*YOUR INSTRUCTIONS*
Among the records below, how many lines contain the word "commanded"? The answer is a single number.

*RECORDS SHOWN*

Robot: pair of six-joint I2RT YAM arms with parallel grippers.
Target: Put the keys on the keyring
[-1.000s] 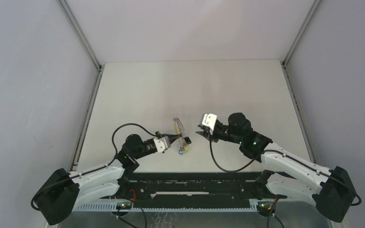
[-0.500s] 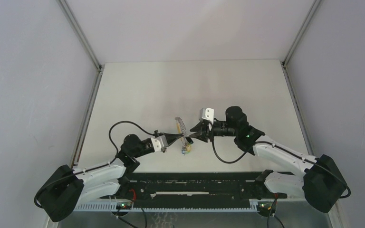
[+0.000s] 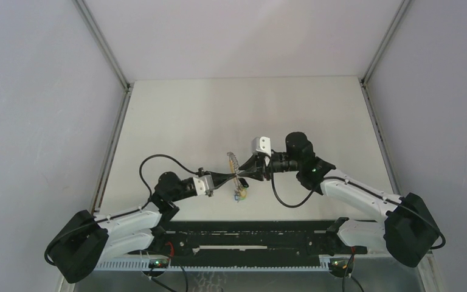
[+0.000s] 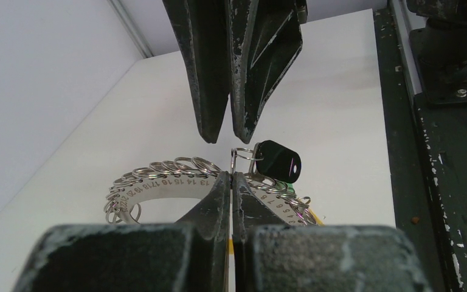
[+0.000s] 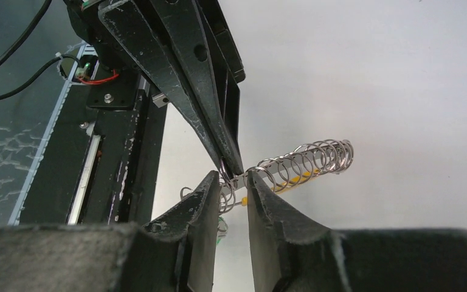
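Note:
The keyring (image 4: 158, 182) is a numbered metal band strung with many small wire rings, held up over the table. My left gripper (image 4: 231, 175) is shut on the band near its middle. A black key (image 4: 278, 161) hangs from a wire loop just beyond those fingertips. Yellow and green keys (image 3: 239, 194) dangle below the keyring (image 3: 233, 162). My right gripper (image 5: 233, 181) meets the left one tip to tip. Its jaws stand narrowly apart, with the band and a few rings of the keyring (image 5: 307, 159) between them. I see no clamp on them.
The black rail (image 3: 249, 234) of the arm bases runs along the near edge of the white table (image 3: 249, 109). Grey walls and metal frame posts (image 3: 106, 48) close in the left, right and far sides.
My right gripper has travelled left to the keyring and the left fingertips, and its jaws have narrowed. The left gripper has kept its hold and shifted slightly right.

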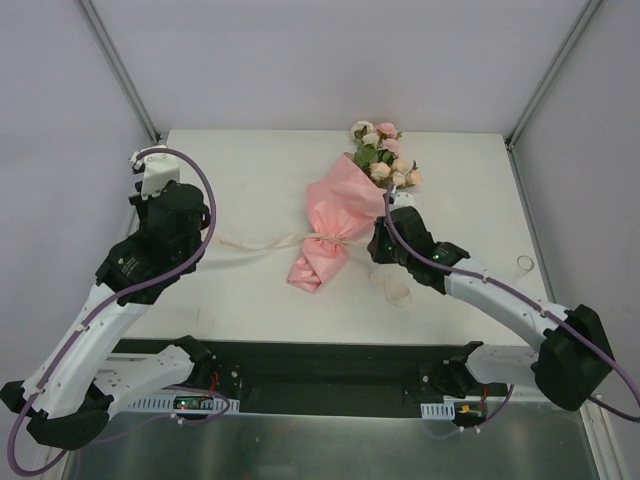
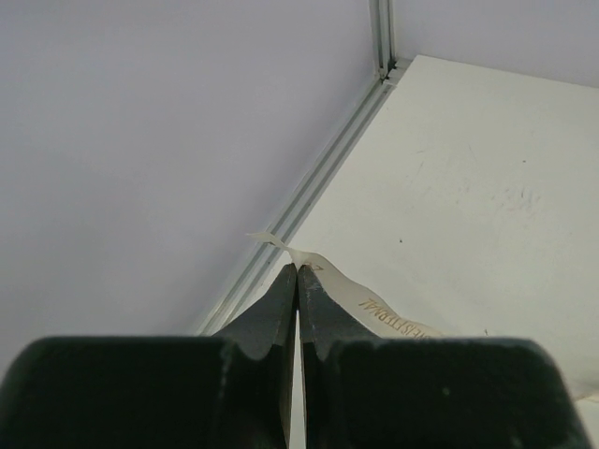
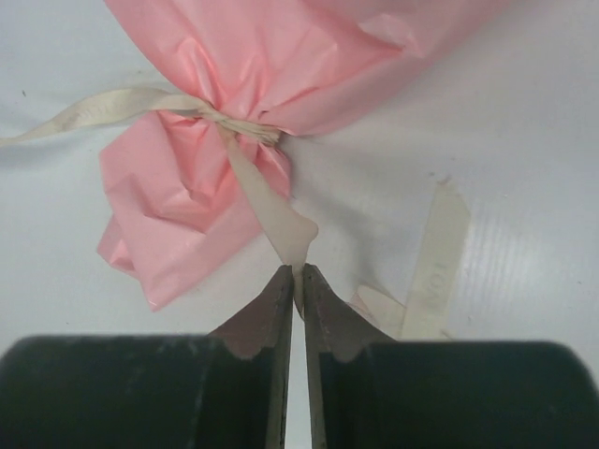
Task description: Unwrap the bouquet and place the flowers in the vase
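The bouquet point(image 1: 335, 222) lies on the table, a pink paper cone with its flowers point(image 1: 385, 150) pointing to the far side. A cream ribbon point(image 1: 262, 243) is still knotted round its waist point(image 3: 245, 129). My left gripper point(image 2: 298, 268) is shut on the ribbon's left end point(image 2: 374, 307), near the table's left edge; in the top view the wrist hides its fingertips. My right gripper point(image 3: 298, 271) is shut on the ribbon's other tail point(image 3: 281, 220), just right of the cone point(image 1: 378, 246). The vase point(image 1: 524, 265) stands small and clear by the right edge.
A loose curl of ribbon point(image 1: 398, 293) lies on the table in front of the right gripper, also seen as a printed cream strip point(image 3: 438, 257). Grey walls and metal corner posts point(image 2: 382, 37) close the table at the left, back and right.
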Controlling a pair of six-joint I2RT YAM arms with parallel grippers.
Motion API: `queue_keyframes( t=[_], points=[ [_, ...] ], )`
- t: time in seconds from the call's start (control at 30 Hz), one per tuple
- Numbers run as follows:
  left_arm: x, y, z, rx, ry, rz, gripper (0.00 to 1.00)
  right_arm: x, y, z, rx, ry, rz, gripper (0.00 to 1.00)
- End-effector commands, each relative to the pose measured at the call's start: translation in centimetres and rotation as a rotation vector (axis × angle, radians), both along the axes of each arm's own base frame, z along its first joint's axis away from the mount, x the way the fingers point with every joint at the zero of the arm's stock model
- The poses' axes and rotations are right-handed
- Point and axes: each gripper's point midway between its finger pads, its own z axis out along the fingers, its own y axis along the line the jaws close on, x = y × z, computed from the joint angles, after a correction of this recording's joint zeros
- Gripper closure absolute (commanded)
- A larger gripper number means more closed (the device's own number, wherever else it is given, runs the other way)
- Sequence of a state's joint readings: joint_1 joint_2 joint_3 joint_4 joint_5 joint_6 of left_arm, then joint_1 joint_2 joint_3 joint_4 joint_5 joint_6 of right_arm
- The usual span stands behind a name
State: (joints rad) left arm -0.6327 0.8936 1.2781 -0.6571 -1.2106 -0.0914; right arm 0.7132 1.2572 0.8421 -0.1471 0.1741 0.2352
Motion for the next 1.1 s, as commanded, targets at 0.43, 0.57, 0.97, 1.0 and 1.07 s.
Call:
queue_keyframes(
  t=[0.43,0.57,0.97,1.0,1.07],
  points=[
    [4.0,-16.4,-11.9,-0.695,0.437,-0.727,0.37,-1.9,1.9,1.1,0.029,0.077,0.128,0.6],
    [3.2,-23.4,-11.7,-0.899,0.481,-1.036,0.55,1.3,6.3,2.7,0.104,0.063,0.169,0.66],
    [3.8,-30.6,-24.4,-0.925,0.661,-1.038,0.93,4.7,9.8,-3.8,0.102,0.097,0.161,0.99],
    [4.1,-31.0,-24.7,-0.932,0.655,-1.051,0.95,4.6,9.7,-4.2,0.105,0.105,0.153,0.99],
    [4.3,-31.6,-25.9,-0.95,0.672,-1.056,0.99,4.1,10.2,-4.2,0.134,0.093,0.178,0.99]
  ],
)
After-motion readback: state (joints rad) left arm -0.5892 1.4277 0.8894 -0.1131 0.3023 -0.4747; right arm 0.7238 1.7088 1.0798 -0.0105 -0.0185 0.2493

*EXERCISE ANSWER*
2